**AIM OF THE TASK:** Each line of the data below that holds the word "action" is to be reported in full.
____________
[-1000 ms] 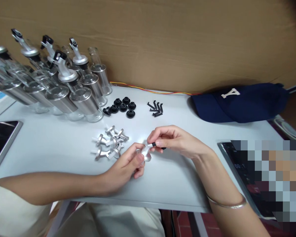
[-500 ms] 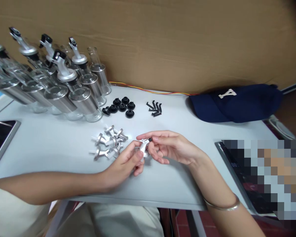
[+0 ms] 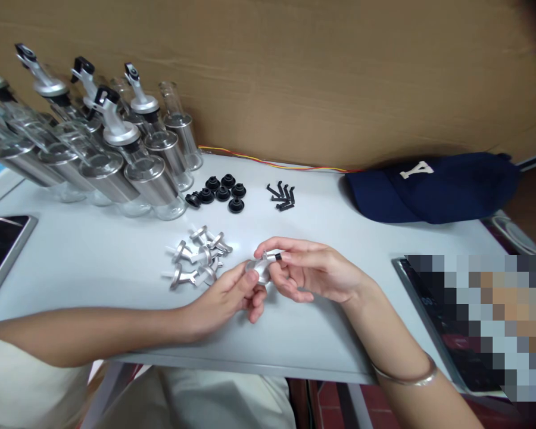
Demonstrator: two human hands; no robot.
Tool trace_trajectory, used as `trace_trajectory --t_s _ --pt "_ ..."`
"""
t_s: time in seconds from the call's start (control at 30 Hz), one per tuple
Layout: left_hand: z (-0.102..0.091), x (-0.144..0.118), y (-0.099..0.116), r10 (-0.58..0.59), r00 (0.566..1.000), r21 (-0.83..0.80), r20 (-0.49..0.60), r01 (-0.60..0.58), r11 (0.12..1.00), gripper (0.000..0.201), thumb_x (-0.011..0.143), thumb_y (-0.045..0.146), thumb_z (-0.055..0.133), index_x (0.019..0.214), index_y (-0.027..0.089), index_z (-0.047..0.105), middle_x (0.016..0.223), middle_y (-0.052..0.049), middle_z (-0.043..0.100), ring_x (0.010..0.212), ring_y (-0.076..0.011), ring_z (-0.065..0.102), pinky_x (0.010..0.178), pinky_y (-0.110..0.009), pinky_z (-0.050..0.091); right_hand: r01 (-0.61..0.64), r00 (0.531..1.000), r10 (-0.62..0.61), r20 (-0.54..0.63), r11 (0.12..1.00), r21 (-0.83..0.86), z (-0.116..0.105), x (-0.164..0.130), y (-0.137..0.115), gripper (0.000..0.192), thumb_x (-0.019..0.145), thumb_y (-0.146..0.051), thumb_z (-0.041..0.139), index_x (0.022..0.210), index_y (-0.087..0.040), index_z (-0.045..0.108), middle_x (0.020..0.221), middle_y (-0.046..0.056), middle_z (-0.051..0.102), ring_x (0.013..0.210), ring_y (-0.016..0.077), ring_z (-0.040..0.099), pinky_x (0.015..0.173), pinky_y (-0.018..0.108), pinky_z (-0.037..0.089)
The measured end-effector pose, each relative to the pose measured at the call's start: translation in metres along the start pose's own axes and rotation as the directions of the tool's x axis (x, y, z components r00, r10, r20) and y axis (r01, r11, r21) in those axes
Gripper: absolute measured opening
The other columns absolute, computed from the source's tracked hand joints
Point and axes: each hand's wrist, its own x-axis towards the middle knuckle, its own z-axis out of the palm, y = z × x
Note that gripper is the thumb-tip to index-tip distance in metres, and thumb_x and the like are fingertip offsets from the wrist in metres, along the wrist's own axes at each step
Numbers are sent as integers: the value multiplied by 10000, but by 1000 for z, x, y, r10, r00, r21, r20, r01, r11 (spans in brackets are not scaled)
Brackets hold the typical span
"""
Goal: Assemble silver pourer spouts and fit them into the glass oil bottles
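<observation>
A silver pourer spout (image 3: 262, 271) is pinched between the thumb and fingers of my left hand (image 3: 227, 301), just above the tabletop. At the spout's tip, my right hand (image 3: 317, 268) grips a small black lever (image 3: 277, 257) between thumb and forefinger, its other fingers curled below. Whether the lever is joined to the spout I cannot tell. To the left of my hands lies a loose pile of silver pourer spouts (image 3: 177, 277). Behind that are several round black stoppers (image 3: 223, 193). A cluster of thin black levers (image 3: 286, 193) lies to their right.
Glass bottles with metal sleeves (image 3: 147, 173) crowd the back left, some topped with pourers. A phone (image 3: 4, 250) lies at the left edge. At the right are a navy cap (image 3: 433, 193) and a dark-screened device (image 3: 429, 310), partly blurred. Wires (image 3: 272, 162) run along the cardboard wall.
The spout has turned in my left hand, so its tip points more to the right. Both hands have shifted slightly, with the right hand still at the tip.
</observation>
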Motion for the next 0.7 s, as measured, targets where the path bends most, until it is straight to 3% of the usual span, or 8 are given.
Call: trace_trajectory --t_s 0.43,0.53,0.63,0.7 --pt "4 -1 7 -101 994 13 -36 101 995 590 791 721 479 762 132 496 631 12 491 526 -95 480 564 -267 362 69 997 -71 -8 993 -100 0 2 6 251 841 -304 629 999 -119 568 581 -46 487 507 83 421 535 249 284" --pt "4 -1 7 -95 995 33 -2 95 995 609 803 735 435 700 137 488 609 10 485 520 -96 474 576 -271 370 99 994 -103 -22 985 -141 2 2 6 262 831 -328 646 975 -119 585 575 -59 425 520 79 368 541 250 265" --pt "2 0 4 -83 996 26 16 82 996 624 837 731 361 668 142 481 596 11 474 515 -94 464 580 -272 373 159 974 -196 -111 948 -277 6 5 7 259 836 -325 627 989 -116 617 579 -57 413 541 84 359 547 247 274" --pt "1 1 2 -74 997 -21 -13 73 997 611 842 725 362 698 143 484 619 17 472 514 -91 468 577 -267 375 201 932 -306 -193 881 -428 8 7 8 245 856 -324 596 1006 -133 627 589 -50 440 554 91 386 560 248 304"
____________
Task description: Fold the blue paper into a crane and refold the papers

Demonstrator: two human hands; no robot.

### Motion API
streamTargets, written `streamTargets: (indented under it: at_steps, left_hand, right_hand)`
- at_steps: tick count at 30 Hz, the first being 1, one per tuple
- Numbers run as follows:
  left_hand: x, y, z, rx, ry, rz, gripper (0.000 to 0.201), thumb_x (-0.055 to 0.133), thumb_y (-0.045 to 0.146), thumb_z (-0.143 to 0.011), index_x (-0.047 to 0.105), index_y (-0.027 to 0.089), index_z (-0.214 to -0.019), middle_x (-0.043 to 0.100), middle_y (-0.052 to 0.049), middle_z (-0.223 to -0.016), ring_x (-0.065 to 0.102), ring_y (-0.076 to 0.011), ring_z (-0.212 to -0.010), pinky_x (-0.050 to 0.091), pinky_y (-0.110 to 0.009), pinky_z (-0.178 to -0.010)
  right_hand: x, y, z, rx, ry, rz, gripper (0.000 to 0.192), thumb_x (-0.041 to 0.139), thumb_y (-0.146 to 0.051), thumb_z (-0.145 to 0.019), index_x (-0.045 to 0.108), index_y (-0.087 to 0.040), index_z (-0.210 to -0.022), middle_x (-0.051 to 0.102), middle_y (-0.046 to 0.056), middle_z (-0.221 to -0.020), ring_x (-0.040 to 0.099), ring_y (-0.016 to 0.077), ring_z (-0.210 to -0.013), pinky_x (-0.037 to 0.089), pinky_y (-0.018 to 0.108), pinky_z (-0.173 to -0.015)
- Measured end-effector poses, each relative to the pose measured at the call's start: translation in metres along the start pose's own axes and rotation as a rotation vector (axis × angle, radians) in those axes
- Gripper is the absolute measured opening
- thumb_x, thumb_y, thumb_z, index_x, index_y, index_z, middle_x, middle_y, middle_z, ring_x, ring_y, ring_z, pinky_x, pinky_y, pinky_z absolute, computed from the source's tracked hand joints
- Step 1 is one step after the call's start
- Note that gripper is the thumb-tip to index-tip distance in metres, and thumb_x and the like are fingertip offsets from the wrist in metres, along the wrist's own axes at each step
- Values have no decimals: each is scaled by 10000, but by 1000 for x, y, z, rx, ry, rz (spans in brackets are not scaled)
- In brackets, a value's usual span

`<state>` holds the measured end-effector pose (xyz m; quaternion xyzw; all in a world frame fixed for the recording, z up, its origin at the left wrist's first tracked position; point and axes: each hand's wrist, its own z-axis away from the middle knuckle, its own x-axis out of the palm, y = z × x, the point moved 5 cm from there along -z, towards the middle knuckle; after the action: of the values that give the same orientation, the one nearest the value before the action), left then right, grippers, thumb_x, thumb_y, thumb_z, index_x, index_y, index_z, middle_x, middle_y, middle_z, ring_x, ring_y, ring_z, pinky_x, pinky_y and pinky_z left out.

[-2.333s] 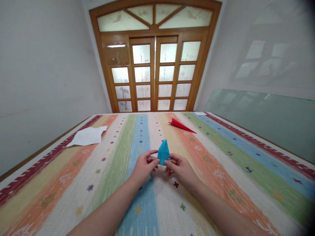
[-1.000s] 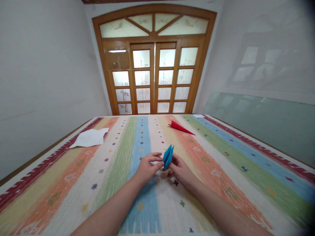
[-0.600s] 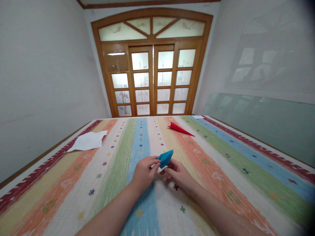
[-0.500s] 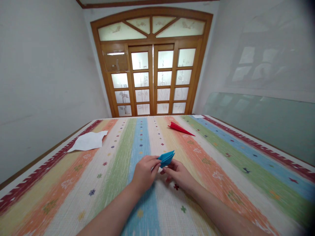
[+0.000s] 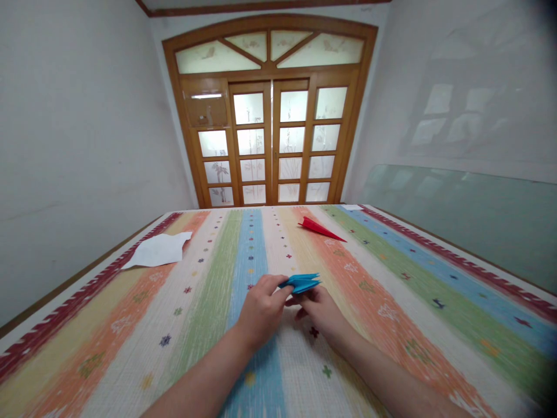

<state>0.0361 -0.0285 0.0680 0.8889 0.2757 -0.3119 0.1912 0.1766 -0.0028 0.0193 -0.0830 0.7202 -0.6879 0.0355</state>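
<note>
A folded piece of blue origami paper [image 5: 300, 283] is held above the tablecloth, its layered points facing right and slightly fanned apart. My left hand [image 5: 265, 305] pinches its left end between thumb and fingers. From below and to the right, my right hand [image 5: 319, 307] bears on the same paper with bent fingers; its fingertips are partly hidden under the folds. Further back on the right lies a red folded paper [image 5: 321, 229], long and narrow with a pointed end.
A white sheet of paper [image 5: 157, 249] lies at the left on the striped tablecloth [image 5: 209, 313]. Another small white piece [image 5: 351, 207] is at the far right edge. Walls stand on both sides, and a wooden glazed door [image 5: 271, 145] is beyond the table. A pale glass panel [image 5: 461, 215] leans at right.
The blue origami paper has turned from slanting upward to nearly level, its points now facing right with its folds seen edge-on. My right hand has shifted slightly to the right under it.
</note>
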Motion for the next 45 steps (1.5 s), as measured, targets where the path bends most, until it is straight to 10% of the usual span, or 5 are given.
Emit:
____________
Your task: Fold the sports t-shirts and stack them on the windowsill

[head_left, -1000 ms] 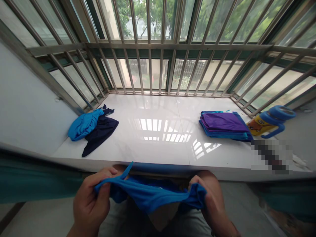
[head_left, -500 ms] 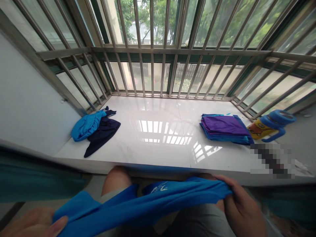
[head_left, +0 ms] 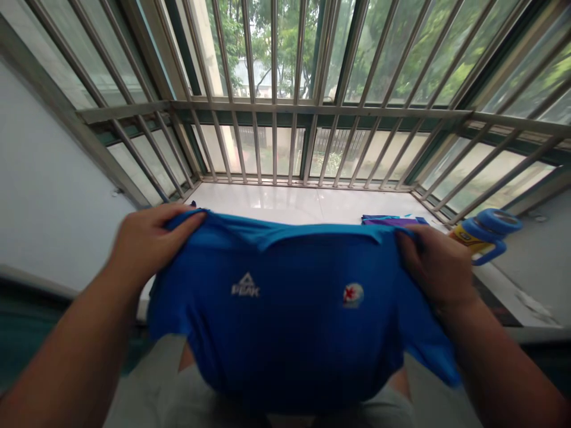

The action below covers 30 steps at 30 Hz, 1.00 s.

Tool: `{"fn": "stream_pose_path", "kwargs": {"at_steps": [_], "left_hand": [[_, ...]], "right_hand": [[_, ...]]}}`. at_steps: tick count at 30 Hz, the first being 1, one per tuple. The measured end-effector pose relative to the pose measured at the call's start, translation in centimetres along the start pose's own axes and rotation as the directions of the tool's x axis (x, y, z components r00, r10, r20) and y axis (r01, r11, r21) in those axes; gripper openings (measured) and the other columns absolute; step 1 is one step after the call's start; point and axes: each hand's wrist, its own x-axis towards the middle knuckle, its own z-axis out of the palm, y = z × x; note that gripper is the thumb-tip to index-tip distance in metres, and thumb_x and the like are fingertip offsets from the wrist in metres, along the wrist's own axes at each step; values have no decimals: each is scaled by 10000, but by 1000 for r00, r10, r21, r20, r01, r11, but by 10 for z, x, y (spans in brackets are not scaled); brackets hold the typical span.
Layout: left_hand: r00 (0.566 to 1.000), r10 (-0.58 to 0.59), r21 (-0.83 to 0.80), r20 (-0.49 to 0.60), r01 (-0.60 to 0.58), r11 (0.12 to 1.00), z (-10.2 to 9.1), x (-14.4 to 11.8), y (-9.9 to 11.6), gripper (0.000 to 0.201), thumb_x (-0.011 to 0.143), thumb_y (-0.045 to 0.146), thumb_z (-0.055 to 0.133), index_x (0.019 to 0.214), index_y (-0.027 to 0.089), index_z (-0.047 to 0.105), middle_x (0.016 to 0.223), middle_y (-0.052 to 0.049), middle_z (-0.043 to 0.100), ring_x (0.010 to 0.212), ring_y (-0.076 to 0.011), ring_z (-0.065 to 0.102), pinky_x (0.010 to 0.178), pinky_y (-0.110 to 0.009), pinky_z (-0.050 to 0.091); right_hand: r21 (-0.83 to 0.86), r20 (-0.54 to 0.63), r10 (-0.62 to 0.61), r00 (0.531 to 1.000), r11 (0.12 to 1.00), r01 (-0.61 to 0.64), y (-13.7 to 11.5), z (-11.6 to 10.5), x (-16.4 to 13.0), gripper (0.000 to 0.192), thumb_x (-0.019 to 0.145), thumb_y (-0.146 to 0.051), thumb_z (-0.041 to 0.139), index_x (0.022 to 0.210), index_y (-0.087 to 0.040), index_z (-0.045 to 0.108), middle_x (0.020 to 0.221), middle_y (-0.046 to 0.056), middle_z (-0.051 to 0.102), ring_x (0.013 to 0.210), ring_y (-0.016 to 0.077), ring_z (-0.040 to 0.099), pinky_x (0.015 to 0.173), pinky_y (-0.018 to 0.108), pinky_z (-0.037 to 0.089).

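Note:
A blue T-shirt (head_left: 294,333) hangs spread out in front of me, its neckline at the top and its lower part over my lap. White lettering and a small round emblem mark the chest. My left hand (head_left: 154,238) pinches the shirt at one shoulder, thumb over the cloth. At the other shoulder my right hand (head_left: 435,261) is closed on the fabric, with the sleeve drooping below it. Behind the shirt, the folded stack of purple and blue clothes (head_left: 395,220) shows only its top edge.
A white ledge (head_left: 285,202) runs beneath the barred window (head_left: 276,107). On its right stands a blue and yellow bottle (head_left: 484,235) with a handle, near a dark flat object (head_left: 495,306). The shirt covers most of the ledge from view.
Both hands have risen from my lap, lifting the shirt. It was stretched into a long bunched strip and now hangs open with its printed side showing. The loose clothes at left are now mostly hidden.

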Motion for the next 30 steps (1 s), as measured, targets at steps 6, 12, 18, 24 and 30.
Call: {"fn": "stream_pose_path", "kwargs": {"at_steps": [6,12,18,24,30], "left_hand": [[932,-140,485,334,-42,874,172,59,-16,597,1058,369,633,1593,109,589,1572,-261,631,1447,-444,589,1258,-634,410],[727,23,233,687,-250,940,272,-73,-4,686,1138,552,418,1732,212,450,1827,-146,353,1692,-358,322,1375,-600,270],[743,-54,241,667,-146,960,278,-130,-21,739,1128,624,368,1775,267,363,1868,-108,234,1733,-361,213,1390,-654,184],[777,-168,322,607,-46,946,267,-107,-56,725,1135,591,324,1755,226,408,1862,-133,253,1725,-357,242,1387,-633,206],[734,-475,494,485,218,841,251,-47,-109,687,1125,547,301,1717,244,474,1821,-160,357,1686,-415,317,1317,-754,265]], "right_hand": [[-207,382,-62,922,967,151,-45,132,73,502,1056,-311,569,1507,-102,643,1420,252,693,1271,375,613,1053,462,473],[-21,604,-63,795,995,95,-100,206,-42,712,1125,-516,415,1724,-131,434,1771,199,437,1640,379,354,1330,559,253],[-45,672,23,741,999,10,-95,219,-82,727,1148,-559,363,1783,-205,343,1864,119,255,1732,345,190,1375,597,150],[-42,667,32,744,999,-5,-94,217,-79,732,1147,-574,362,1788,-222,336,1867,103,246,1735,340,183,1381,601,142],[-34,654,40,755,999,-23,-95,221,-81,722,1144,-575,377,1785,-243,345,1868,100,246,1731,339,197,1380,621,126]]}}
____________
**OUTPUT FOR THIS EXERCISE:**
`<state>` holds the measured end-effector pose (xyz m; quaternion xyzw; all in a world frame fixed for the recording, z up, its origin at the left wrist's first tracked position; point and axes: each hand's wrist, its own z-axis away from the middle knuckle, its own x-axis out of the palm, y = z × x, the point moved 5 cm from there along -z, towards the middle knuckle; after the action: of the values that give the same orientation, the one nearest the value before the action), left then right, grippers, thumb_x, thumb_y, thumb_z, index_x, index_y, index_z, middle_x, middle_y, middle_z, ring_x, ring_y, ring_z, pinky_x, pinky_y and pinky_z left out.
The action below covers 30 steps at 30 Hz, 1.00 s.

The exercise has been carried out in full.